I have been caring for my mom for 2 years. Mid dimentia and TBI. Not mobile. She can basically feed herself the rest has been up to me. My children are a mess have lost a relationship due to this and now im facing placement for her because i dont know if this is doable anymore. She is at a skilled nursing facility and is talking crazy things to staff and certain family members. I'm hurt, upset, and feel very betrayed. I don't know if my health will hold up during this mess.

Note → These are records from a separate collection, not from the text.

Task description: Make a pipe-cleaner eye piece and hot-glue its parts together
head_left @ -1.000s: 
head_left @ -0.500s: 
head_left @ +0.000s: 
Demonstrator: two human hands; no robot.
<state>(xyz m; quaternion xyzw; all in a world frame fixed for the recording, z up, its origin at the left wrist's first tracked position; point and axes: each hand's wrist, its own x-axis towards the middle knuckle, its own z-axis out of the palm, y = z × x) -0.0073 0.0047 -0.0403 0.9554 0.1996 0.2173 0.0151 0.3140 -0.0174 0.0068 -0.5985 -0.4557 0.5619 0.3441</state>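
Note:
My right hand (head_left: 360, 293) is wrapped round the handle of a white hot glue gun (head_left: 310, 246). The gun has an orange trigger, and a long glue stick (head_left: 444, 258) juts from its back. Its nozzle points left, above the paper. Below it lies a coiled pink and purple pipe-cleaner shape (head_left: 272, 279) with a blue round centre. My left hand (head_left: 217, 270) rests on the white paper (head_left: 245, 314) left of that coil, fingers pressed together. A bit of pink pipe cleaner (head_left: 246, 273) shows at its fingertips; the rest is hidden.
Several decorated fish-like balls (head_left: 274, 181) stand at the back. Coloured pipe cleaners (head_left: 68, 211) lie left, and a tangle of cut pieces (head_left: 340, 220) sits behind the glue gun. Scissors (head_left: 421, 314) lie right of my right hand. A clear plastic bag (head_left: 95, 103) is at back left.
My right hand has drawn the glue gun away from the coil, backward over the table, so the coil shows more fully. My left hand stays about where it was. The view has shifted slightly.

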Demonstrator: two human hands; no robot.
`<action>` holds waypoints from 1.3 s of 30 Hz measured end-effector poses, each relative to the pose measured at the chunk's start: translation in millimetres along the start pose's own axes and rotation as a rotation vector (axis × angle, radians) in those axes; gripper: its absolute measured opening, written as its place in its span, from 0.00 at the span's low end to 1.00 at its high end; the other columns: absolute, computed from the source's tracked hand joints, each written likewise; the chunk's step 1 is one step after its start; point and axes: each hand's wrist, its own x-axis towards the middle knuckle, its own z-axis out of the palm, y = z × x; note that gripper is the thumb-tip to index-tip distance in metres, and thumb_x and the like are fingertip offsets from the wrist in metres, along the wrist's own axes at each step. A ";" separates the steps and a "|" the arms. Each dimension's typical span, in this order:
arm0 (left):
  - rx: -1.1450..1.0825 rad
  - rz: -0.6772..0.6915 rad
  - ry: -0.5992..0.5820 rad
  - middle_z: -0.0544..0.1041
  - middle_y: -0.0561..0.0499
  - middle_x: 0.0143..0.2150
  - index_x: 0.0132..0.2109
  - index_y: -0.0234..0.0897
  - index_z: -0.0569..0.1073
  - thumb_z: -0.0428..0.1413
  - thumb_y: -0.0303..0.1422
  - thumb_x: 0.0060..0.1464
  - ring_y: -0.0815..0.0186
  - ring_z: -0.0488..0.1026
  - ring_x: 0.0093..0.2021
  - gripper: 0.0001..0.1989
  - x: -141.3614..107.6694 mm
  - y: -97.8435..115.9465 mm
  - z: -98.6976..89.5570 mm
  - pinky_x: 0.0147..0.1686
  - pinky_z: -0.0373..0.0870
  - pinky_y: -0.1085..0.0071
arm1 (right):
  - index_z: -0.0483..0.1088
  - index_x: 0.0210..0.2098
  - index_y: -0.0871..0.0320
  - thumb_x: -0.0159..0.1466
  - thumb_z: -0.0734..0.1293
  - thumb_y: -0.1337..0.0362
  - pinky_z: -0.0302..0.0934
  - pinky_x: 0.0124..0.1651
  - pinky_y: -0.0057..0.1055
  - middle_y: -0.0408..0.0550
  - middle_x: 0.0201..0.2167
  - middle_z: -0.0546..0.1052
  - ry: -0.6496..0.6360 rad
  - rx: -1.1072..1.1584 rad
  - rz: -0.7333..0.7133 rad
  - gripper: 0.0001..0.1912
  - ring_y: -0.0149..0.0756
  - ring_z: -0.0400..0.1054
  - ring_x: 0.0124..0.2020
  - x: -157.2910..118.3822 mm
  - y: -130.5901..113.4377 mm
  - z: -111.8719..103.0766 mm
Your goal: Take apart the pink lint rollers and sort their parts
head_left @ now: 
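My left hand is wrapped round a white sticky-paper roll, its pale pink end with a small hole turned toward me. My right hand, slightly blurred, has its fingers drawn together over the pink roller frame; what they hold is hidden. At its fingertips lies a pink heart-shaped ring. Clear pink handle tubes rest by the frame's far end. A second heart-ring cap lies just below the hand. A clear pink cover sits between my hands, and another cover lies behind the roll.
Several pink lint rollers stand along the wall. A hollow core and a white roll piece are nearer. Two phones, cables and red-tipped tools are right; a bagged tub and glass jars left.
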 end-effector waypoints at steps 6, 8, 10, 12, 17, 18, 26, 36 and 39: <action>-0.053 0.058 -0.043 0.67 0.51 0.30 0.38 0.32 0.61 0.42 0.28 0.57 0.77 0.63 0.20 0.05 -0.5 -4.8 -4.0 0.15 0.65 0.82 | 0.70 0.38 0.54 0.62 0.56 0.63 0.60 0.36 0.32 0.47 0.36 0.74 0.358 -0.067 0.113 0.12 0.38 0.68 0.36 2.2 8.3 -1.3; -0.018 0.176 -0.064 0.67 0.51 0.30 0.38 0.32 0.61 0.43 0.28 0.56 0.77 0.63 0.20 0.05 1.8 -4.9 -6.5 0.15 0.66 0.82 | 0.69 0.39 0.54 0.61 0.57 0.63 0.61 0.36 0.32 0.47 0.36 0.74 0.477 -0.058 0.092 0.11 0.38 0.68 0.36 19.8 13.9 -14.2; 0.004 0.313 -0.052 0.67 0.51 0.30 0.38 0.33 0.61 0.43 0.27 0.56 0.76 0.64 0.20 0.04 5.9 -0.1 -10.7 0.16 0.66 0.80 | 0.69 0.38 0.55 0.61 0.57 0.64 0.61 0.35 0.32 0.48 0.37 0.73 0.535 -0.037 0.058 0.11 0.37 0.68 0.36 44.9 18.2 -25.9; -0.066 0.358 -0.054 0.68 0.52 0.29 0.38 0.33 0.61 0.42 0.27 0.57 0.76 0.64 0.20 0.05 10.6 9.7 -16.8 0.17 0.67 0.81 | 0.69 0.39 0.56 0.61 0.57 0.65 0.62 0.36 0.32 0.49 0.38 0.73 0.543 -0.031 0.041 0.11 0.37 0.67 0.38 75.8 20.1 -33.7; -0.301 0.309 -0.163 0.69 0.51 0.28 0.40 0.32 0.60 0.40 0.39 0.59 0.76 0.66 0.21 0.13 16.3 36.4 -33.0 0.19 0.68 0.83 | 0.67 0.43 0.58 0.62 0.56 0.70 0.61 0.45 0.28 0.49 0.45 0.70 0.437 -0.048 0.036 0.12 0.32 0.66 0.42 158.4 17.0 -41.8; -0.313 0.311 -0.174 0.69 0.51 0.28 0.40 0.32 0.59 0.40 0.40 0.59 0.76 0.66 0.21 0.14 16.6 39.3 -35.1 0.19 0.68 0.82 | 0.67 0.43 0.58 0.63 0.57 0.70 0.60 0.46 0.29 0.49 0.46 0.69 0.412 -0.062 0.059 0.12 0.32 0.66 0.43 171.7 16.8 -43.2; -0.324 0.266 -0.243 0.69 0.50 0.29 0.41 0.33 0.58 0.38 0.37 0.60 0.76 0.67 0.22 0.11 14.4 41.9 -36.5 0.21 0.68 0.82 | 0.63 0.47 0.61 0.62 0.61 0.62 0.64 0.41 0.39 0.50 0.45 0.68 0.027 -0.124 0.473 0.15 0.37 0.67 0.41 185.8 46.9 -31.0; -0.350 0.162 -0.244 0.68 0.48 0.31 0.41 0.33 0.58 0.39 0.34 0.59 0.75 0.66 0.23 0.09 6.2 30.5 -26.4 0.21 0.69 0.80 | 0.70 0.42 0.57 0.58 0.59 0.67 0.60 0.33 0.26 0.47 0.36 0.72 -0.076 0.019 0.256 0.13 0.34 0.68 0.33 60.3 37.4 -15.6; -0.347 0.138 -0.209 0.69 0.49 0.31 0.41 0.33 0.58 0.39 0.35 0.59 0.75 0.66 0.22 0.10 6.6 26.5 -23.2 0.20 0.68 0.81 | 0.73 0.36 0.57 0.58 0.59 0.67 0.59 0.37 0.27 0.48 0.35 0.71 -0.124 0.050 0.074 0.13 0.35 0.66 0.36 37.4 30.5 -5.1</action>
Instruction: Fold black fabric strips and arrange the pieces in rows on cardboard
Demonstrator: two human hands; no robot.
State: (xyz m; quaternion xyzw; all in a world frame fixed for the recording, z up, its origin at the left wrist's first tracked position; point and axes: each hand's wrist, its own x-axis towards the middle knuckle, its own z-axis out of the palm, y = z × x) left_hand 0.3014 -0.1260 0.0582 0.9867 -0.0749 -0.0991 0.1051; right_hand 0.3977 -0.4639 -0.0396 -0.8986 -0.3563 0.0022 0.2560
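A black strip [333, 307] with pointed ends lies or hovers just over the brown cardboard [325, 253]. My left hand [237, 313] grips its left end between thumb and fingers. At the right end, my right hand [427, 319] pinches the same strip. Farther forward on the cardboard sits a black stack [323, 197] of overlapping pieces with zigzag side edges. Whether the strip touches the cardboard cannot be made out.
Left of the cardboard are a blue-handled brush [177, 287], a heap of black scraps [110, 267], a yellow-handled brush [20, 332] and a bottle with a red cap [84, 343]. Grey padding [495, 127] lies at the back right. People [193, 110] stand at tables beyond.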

I was going to reference Christopher Reeves and TBI, and a cite popped up (not the Mayo Clinic) and said there were some called TBI's, ABI's and congenital one's, they also said Christopher Reeves was an ABI (acquired brain injury) the same website actually said TBI could only happen when you are a child which I know to be false, as a stroke is a known TBI and I have had three of them.
It is awful when family members cannot bring themselves to help, but only criticize the caregiver, or demonize the caregiver and belittle them or calling them martyrs, for caring about the person. I guess there comes a time in the whole process where it can become too much for one person, dementia people create stories, and out right lies, they learn it while trying to cover up their forgetfulness in the earlier stages of dementia, you just have to let it go. I usually ask our 86 year old questions about her story, as if I were listening to a budding writer in class, sometimes her answers could have happened might have happened but are really only in their own mind.
Good Luck, I guess I wanted you/everyone to know that you are really not totally alone, as caregivers we do share a bond of knowing different.
and to balexander9 can you qualify for daycare by going through senior services?
Senior services can send someone to your house for respite care. Also some insurances cover some long term care, but the social workers know more than I do.
I did want to ask, though, is this "talking crazy" something that's fairly recent? Just since being in the care facility? Since before going into the care facility? Or more recent? In other words, is it new behavior and out of the norm for her?
The reason I ask is, the elderly can become very altered, very quickly, with a UTI. I've seen it with my mom over and over again. She's the sweetest woman in the world normally, but I've seen her punch out nurses, need three orderlies to restrain her (she weighed 80# at the time), and "talk crazy" when she has one.
It might be worth looking into...
Good luck, I wish you both the best.
I do not have knowledge of Traumatic Brain Injury, but I do know about dementia. Patients with dementia will tell stories, especially about the family member who is caring for them. It is too difficult for them to understand and accept their limitations so they blame the primary care giver who is usually a family member. People who work in snh know how to handle it and should be able to it without pointing fingers to you. As long as you have DPOA and your mother is incapacitated, family members who know and understand her situation will ignore her comments. Are there family members who are trying to makes issues out of her comments? If so, you can ban them from visiting her. However, if it is a case where you are hurt by her comments, unfortunately you will have to learn to detach emotionally from your mothers words. I know this is hard to do but try to look at it as it is the dementia talking not your mother. Do not take what she says personally. It takes practice and you can google detaching with love to get more info on it. It does not mean you no longer care, it just means you learn to not let her words hurt you as much on an emotional level which allows you to make logical decisions instead of emotional decisions. Please know this phase will pass in time. Hugs to you and keep us posted!!